§ **Directions for this task**
Would you return the records below character for character, without any images?

Data entries
○ ○ ○

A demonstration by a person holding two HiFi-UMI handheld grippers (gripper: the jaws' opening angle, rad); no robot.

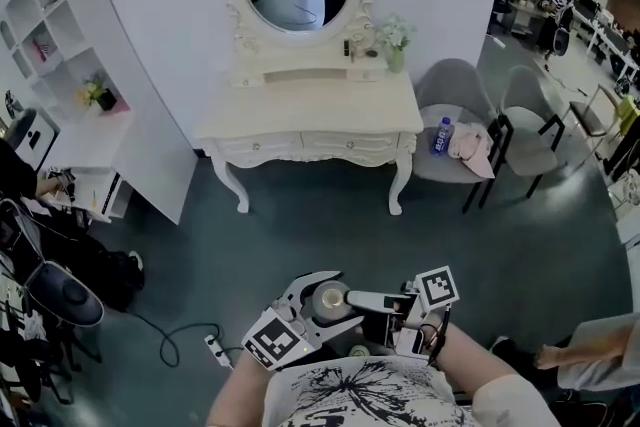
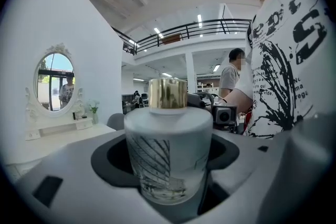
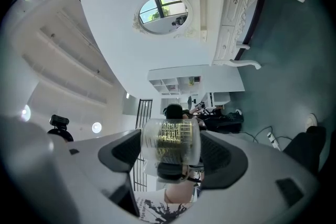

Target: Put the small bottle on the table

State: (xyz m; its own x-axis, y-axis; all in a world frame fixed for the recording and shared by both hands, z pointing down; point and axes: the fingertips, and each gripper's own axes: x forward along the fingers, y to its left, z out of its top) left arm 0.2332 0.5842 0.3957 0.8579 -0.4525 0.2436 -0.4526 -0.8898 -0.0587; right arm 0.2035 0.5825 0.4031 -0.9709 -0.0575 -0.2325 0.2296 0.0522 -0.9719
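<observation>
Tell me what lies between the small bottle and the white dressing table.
Only bare dark teal floor separates the frosted gold-capped small bottle from the white dressing table, as the head view shows.

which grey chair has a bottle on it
The grey chair beside the white dressing table: blue-labelled bottle and pink cloth on it, the other chair bare.
</observation>
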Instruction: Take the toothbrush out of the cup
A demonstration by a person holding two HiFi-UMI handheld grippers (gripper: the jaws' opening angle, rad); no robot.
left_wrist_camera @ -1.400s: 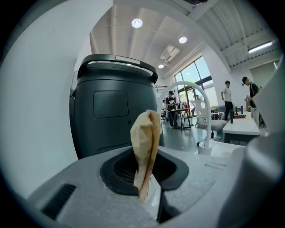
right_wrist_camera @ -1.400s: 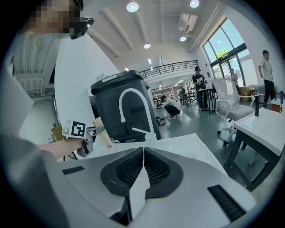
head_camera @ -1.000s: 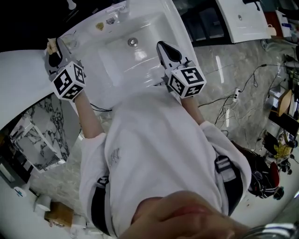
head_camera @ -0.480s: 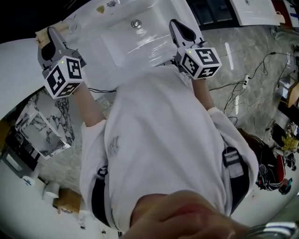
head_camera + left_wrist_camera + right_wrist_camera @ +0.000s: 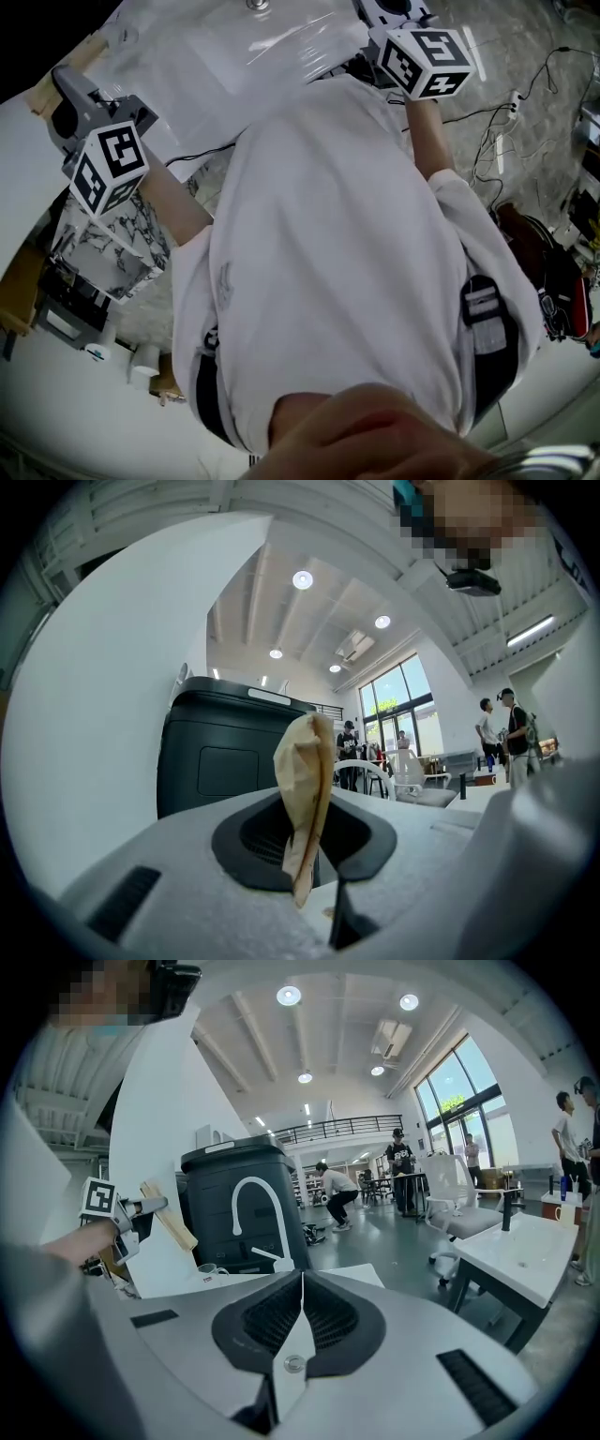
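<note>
Left tongs point(image 5: 309, 853): jaws nearly closed and clamped on the toothbrush point(image 5: 305, 780), a flat tan piece held by its lower end and standing up out of the pads, tilted slightly right. The right gripper view shows the same tongs point(image 5: 141, 1211) raised at far left, pointing roughly level, with the toothbrush point(image 5: 171, 1218) slanting down to the right, clear of the counter point(image 5: 356, 1274). Right tongs point(image 5: 302, 1277): jaws fully together with nothing between them, tilted a little downward toward the counter. A small clear cup point(image 5: 208, 1269) stands on the counter just left of the base of the white gooseneck faucet point(image 5: 258, 1208); its contents cannot be made out, and the toothbrush is well above and left of it. A dark grey cabinet point(image 5: 234, 1171) stands behind the faucet. Each marker cube point(image 5: 105, 169) carries black-and-white square patterns only. A small emblem point(image 5: 225, 281) on the person's white shirt is too small to read. In the head view the left forearm point(image 5: 173, 202) reaches out to the left beside the white basin point(image 5: 234, 47), and the right forearm point(image 5: 431, 131) reaches far toward the basin's right edge.
</note>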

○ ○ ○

§ **Solution to this exercise**
A demonstration by a person holding two HiFi-UMI handheld grippers (gripper: the jaws' opening angle, rad); no robot.


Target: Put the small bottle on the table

State: (xyz m; its own x-axis, y-axis; all in a world frame fixed for the recording and shared by both hands, z pointing down; point and axes: the fingertips, and each gripper's own axes: x forward along the fingers, y to its left, z out of its top) left arm 0.2332 0.5842 0.3957 0.8579 -0.4525 0.2436 -0.4526 -0.8898 -0.0587; right arm 0.2035 0.5825 0.4031 -0.9709 -0.0575 -0.2325 0.2296 0.0522 -0.9719
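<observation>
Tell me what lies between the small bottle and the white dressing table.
Only bare dark teal floor separates the frosted gold-capped small bottle from the white dressing table, as the head view shows.

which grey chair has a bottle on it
The grey chair beside the white dressing table: blue-labelled bottle and pink cloth on it, the other chair bare.
</observation>
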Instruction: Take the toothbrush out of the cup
A demonstration by a person holding two HiFi-UMI handheld grippers (gripper: the jaws' opening angle, rad); no robot.
left_wrist_camera @ -1.400s: 
right_wrist_camera @ -1.400s: 
head_camera @ -1.000s: 
head_camera @ -0.480s: 
head_camera + left_wrist_camera + right_wrist_camera @ +0.000s: 
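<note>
Left tongs point(image 5: 309, 853): jaws nearly closed and clamped on the toothbrush point(image 5: 305, 780), a flat tan piece held by its lower end and standing up out of the pads, tilted slightly right. The right gripper view shows the same tongs point(image 5: 141, 1211) raised at far left, pointing roughly level, with the toothbrush point(image 5: 171, 1218) slanting down to the right, clear of the counter point(image 5: 356, 1274). Right tongs point(image 5: 302, 1277): jaws fully together with nothing between them, tilted a little downward toward the counter. A small clear cup point(image 5: 208, 1269) stands on the counter just left of the base of the white gooseneck faucet point(image 5: 258, 1208); its contents cannot be made out, and the toothbrush is well above and left of it. A dark grey cabinet point(image 5: 234, 1171) stands behind the faucet. Each marker cube point(image 5: 105, 169) carries black-and-white square patterns only. A small emblem point(image 5: 225, 281) on the person's white shirt is too small to read. In the head view the left forearm point(image 5: 173, 202) reaches out to the left beside the white basin point(image 5: 234, 47), and the right forearm point(image 5: 431, 131) reaches far toward the basin's right edge.
</note>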

Apart from this answer, nothing more is required.